#### EXERCISE REQUIREMENTS
An exact copy of all the data below is needed.

--- PROVIDED DATA ---

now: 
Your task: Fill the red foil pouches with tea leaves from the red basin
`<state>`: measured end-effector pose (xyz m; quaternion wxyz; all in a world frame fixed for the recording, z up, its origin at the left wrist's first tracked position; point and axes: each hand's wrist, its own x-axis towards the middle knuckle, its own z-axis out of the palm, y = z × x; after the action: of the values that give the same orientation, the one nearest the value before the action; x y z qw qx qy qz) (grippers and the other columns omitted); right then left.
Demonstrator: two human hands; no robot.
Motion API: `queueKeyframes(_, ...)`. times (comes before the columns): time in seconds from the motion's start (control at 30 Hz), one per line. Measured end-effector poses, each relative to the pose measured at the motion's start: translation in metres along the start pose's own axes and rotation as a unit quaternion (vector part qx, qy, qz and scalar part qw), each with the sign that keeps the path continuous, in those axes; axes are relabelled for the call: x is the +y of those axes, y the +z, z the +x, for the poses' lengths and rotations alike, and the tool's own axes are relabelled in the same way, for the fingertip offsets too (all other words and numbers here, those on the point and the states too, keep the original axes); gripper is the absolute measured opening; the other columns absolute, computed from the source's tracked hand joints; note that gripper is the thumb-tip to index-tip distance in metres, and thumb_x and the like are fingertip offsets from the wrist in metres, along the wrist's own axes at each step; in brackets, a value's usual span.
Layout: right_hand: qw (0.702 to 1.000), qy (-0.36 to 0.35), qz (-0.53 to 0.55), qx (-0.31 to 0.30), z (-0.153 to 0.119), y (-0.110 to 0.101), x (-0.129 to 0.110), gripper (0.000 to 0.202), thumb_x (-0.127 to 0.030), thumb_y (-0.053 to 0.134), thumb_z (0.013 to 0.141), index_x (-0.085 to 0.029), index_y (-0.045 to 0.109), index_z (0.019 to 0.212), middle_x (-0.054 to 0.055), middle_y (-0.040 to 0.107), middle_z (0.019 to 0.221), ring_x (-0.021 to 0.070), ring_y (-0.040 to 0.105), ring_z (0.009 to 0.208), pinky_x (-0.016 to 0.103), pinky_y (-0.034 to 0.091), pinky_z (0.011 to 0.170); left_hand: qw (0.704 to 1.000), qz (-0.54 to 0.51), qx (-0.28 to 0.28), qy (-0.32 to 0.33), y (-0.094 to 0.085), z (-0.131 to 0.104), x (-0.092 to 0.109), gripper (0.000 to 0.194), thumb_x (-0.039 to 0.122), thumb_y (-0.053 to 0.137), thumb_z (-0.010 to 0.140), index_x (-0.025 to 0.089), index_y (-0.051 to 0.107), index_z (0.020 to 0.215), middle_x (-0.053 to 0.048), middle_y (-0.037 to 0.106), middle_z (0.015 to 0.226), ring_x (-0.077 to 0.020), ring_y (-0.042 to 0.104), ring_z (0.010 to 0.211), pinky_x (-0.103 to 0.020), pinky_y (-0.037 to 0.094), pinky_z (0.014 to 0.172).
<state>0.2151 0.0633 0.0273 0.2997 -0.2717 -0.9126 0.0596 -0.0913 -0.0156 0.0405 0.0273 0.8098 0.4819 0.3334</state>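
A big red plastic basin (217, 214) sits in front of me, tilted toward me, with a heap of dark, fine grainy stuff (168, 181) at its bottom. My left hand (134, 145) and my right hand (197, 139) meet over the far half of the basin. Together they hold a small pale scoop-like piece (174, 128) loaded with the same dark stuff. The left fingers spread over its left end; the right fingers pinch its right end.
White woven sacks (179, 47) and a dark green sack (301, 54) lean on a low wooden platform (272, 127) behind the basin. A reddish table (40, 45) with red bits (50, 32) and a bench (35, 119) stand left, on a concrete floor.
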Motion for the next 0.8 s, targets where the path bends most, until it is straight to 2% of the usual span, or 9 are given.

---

#### EXERCISE OUTPUT
now: 
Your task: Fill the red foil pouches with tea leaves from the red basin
`<state>`: measured end-effector pose (xyz m; quaternion wxyz; all in a world frame fixed for the recording, z up, its origin at the left wrist's first tracked position; point and axes: each hand's wrist, its own x-axis towards the middle knuckle, its own z-axis out of the palm, y = z × x; after the action: of the values that give the same orientation, the one nearest the value before the action; x y z qw qx qy qz) (grippers and the other columns omitted); right then left.
Demonstrator: two human hands; no robot.
Motion API: `queueKeyframes(_, ...)`. times (comes before the columns): time in seconds from the motion's start (control at 30 Hz), one per line. Measured end-effector poses, each relative to the pose measured at the motion's start: translation in metres along the start pose's own axes and rotation as a unit quaternion (vector part qx, qy, qz and scalar part qw), each with the sign that keeps the path continuous, in those axes; axes are relabelled for the call: x is the +y of those axes, y the +z, z the +x, for the poses' lengths and rotations alike, and the tool's own axes are relabelled in the same way, for the fingertip offsets too (all other words and numbers here, those on the point and the states too, keep the original axes); gripper is the absolute measured opening; the other columns absolute, computed from the source's tracked hand joints; note that gripper is the thumb-tip to index-tip distance in metres, and thumb_x and the like are fingertip offsets from the wrist in metres, along the wrist's own axes at each step; in brackets, a value's usual span.
Layout: right_hand: qw (0.702 to 1.000), qy (-0.36 to 0.35), qz (-0.53 to 0.55), qx (-0.31 to 0.30), z (-0.153 to 0.119), y (-0.110 to 0.101), x (-0.129 to 0.110), gripper (0.000 to 0.202), thumb_x (-0.127 to 0.030), thumb_y (-0.053 to 0.134), thumb_z (0.013 to 0.141), index_x (-0.085 to 0.029), index_y (-0.045 to 0.109), index_z (0.019 to 0.212), middle_x (-0.054 to 0.055), middle_y (-0.040 to 0.107), middle_z (0.019 to 0.221), ring_x (-0.021 to 0.070), ring_y (-0.040 to 0.105), ring_z (0.009 to 0.208), pinky_x (-0.016 to 0.103), pinky_y (-0.034 to 0.091), pinky_z (0.011 to 0.170); left_hand: qw (0.704 to 1.000), qz (-0.54 to 0.51), qx (-0.28 to 0.28), qy (-0.32 to 0.33), y (-0.094 to 0.085), z (-0.131 to 0.104), x (-0.092 to 0.109), gripper (0.000 to 0.194), thumb_x (-0.039 to 0.122), thumb_y (-0.053 to 0.137), thumb_z (-0.010 to 0.140), index_x (-0.025 to 0.089), index_y (-0.051 to 0.107), index_z (0.020 to 0.215), middle_x (-0.053 to 0.048), middle_y (-0.037 to 0.106), middle_z (0.015 to 0.226), ring_x (-0.077 to 0.020), ring_y (-0.042 to 0.104), ring_z (0.010 to 0.211), pinky_x (-0.103 to 0.020), pinky_y (-0.037 to 0.094), pinky_z (0.014 to 0.172).
<state>0.2151 0.0633 0.0273 0.2997 -0.2717 -0.9126 0.0596 -0.0913 -0.0156 0.0405 0.0273 0.8098 0.4819 0.3334</state>
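A big red plastic basin (217, 214) sits in front of me, tilted toward me, with a heap of dark, fine grainy stuff (168, 181) at its bottom. My left hand (134, 145) and my right hand (197, 139) meet over the far half of the basin. Together they hold a small pale scoop-like piece (174, 128) loaded with the same dark stuff. The left fingers spread over its left end; the right fingers pinch its right end.
White woven sacks (179, 47) and a dark green sack (301, 54) lean on a low wooden platform (272, 127) behind the basin. A reddish table (40, 45) with red bits (50, 32) and a bench (35, 119) stand left, on a concrete floor.
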Motion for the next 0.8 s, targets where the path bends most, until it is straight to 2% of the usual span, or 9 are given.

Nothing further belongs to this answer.